DATA LISTING ->
------------------------------------
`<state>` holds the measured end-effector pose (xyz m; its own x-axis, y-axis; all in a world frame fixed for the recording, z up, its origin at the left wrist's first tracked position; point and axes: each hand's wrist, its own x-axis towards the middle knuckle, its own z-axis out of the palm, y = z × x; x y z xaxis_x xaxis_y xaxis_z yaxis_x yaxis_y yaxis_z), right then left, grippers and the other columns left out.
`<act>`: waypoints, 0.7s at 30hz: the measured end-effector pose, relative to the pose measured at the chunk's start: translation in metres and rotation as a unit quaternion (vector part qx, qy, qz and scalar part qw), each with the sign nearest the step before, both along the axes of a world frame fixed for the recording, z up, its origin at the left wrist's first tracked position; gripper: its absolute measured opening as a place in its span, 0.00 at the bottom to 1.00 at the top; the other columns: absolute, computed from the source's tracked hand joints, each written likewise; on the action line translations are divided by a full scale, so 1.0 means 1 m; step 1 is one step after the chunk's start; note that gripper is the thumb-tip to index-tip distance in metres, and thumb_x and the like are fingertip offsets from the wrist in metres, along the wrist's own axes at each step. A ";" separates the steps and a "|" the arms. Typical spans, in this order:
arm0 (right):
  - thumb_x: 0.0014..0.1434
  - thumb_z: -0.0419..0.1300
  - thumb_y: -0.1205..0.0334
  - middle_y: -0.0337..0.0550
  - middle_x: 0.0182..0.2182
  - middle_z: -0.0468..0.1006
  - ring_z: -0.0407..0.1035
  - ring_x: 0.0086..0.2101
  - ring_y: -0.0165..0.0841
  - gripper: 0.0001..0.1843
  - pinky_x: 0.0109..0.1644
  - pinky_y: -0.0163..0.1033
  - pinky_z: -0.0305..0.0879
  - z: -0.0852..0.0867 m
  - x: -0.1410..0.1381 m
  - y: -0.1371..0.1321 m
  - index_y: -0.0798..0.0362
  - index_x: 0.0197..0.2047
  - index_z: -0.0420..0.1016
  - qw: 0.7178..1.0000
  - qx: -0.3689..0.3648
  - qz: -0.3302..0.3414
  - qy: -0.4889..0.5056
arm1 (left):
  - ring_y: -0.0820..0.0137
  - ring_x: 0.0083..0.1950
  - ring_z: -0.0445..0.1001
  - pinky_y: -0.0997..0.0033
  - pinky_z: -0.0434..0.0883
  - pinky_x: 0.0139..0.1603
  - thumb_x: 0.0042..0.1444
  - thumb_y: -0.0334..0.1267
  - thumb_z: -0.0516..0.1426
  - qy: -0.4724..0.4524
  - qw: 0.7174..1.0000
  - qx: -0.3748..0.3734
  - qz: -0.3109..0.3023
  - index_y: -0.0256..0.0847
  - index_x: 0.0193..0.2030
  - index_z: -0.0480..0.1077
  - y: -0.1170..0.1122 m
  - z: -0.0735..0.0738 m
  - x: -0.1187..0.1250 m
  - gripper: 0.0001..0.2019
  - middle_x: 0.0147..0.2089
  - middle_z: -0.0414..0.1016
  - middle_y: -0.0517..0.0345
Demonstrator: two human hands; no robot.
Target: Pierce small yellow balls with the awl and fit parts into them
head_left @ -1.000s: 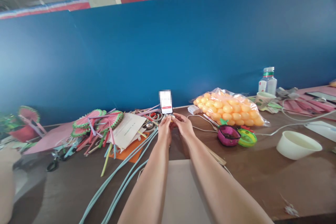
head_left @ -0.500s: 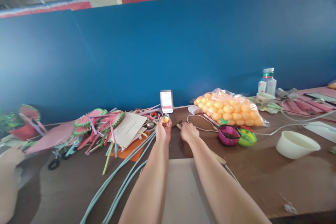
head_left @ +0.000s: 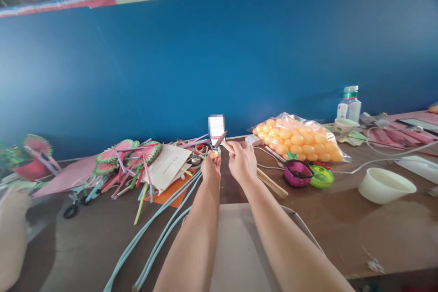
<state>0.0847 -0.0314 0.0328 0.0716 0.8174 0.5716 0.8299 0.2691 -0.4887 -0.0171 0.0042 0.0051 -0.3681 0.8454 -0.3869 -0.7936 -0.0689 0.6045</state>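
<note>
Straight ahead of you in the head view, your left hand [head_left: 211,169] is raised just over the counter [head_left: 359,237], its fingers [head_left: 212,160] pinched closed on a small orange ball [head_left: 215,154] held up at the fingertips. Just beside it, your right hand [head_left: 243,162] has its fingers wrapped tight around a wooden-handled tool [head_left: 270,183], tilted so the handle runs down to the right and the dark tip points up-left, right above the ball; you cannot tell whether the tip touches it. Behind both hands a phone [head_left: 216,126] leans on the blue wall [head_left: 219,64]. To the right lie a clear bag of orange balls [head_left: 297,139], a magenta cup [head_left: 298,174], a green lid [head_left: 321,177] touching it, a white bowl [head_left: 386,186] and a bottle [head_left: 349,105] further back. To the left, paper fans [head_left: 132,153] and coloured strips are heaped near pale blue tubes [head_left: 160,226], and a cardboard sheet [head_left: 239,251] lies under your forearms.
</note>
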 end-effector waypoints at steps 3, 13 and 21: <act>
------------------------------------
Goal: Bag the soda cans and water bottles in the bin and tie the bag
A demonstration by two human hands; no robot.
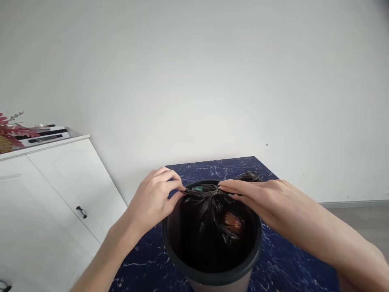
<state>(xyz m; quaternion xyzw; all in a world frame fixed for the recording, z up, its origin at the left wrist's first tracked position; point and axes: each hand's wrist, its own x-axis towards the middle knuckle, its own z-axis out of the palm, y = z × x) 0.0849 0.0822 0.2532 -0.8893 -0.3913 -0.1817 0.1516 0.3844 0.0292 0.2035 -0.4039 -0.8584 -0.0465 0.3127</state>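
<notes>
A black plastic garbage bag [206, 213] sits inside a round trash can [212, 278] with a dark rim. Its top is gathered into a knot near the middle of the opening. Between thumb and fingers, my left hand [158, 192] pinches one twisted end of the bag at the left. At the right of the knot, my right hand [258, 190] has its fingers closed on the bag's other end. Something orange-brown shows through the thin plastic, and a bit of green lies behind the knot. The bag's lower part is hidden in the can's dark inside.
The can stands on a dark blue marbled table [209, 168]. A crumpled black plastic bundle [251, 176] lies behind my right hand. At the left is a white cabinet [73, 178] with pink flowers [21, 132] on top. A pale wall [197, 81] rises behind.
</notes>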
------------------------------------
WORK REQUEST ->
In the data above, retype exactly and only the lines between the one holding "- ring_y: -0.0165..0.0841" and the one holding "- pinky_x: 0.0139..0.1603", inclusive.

RESULT ->
  - ring_y: -0.0165..0.0841
  - gripper: 0.0001..0.1843
  - pinky_x: 0.0109..0.1644
  - pinky_y: -0.0163..0.1033
  - pinky_z: -0.0305..0.0879
  - z: -0.0852..0.0867 m
  - x: -0.1410..0.1381 m
  - y: -0.1371..0.1321 m
  - index_y: -0.0798..0.0362
  - index_x: 0.0197..0.2047
  - index_z: -0.0420..0.1016
  - qw: 0.7178..1.0000
  - qx: -0.3689..0.3648
  - qz: -0.3302..0.3414
  - qy: -0.4889..0.5056
arm1 (left):
  - ring_y: -0.0820..0.0137
  - ring_x: 0.0083..0.1950
  - ring_z: -0.0445..0.1001
  - pinky_y: -0.0997..0.0033
  - pinky_z: -0.0434..0.0883
  - pinky_x: 0.0139..0.1603

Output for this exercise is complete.